- [Problem details]: Starting at the first line of the data below, retype every line up to and including the one containing "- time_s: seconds".
+ + + + + + +
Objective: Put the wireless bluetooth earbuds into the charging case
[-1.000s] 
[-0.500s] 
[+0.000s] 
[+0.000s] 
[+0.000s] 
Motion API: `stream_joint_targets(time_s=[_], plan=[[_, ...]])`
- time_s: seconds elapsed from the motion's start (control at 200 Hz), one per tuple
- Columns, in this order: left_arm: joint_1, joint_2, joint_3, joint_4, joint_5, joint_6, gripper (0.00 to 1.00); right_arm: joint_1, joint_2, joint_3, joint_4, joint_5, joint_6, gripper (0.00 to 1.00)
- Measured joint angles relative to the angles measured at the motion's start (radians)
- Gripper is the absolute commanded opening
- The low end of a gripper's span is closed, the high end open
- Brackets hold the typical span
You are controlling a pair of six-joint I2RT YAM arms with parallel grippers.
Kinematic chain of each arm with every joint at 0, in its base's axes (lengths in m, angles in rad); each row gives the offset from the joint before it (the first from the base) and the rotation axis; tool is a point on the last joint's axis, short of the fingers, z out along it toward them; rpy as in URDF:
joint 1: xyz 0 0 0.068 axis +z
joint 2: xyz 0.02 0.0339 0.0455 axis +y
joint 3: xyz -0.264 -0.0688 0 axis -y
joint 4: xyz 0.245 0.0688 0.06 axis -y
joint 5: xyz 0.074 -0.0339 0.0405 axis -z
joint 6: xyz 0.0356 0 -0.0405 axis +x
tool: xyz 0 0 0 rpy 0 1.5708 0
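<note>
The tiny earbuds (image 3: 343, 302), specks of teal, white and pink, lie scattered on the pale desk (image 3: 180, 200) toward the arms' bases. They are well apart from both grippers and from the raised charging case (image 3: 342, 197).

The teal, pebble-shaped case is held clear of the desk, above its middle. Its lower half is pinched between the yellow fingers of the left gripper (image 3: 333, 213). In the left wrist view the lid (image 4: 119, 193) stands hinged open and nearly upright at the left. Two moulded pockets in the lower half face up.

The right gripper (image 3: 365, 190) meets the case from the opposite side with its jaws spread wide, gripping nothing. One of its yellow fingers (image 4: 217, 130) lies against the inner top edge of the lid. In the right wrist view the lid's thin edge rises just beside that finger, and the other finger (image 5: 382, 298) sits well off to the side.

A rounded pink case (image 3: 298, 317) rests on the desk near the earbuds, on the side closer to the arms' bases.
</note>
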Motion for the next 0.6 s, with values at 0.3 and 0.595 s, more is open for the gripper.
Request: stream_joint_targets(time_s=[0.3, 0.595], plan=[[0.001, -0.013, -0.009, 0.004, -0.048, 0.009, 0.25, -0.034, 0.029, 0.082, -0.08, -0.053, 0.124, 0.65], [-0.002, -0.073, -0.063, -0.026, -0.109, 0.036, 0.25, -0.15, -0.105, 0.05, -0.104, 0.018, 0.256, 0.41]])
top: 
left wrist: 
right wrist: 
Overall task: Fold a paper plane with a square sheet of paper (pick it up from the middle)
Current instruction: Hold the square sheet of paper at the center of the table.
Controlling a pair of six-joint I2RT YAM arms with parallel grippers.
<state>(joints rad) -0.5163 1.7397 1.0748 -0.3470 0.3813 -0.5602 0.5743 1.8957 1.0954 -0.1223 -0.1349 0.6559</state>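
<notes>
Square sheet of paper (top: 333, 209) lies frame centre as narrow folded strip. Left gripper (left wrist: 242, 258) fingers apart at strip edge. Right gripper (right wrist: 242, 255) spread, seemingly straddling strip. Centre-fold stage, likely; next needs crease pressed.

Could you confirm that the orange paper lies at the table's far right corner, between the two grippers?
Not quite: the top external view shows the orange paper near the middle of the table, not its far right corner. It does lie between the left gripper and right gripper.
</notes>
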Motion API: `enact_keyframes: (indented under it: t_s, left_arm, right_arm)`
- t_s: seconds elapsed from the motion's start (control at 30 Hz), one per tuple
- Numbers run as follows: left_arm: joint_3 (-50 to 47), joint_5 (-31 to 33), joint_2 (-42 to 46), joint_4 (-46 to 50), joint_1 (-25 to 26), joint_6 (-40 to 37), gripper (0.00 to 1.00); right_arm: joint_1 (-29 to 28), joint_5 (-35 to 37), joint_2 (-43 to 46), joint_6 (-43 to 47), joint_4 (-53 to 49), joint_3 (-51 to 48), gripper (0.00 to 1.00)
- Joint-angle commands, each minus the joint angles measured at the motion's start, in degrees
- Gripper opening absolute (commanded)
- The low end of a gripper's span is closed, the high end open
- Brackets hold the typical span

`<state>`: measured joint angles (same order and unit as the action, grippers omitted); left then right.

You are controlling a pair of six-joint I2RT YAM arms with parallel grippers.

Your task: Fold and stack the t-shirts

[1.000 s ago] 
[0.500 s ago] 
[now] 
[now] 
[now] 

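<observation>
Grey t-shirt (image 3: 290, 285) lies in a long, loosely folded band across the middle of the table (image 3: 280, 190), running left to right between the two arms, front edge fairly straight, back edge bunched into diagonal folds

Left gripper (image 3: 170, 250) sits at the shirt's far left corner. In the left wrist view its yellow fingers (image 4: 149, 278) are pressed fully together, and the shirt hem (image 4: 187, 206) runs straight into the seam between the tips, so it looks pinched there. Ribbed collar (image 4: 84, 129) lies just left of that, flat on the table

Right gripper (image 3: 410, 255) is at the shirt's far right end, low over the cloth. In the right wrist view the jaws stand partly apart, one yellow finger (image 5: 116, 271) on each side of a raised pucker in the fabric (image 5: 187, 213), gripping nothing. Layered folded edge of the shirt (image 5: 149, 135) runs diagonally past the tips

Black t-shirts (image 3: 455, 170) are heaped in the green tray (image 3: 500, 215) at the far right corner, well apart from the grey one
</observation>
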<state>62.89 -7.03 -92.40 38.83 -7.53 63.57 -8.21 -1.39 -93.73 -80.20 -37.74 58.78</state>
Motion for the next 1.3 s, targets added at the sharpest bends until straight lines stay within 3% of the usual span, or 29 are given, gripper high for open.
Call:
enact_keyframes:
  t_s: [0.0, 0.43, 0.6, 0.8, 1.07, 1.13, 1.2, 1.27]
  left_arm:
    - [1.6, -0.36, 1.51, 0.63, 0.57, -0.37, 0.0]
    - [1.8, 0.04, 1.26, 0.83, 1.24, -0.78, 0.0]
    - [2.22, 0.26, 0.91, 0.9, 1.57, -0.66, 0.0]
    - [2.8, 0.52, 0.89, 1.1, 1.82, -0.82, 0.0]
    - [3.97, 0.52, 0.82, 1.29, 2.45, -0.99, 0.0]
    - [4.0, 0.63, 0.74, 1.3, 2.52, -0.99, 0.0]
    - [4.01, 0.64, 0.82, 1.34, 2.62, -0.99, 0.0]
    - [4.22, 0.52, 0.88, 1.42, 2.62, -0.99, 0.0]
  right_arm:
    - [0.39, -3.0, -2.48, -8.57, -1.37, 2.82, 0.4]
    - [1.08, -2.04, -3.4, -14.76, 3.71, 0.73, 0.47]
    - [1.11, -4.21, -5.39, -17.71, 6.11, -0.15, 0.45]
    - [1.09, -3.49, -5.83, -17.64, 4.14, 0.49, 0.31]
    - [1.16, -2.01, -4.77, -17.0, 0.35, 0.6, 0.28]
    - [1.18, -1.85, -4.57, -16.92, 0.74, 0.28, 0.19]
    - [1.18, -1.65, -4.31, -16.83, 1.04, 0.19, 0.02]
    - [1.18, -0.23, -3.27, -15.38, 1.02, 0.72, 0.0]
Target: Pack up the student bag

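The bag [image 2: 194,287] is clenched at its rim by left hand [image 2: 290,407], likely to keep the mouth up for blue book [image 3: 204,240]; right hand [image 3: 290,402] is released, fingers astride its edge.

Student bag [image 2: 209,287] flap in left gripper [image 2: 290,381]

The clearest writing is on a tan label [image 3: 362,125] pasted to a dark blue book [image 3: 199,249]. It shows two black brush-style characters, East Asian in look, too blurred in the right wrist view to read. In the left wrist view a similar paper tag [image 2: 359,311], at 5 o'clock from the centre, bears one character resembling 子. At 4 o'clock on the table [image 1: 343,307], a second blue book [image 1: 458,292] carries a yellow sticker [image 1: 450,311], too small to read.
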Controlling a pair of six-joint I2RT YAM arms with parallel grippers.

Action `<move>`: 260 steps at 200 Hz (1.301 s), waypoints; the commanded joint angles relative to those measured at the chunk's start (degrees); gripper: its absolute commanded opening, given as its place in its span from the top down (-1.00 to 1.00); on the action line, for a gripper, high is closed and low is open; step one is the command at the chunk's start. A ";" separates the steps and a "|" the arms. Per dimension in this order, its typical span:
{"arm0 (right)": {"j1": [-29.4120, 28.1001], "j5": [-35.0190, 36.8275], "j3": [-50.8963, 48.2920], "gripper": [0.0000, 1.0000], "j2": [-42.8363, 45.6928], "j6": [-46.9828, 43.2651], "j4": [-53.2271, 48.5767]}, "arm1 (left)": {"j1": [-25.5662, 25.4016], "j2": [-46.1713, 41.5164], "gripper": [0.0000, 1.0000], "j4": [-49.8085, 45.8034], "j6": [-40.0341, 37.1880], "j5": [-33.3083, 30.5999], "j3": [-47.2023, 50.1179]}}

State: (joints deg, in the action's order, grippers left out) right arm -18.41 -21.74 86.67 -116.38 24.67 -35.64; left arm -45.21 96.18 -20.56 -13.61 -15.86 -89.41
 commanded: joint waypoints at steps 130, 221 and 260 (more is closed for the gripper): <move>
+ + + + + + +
- [Answer section]:
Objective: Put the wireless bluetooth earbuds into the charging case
[-1.000s] 
[-0.500s] 
[+0.000s] 
[+0.000s] 
[+0.000s] 
Motion API: `stream_joint_targets(time_s=[_], plan=[[_, ...]])`
- time_s: seconds elapsed from the motion's start (control at 200 Hz), one per tuple

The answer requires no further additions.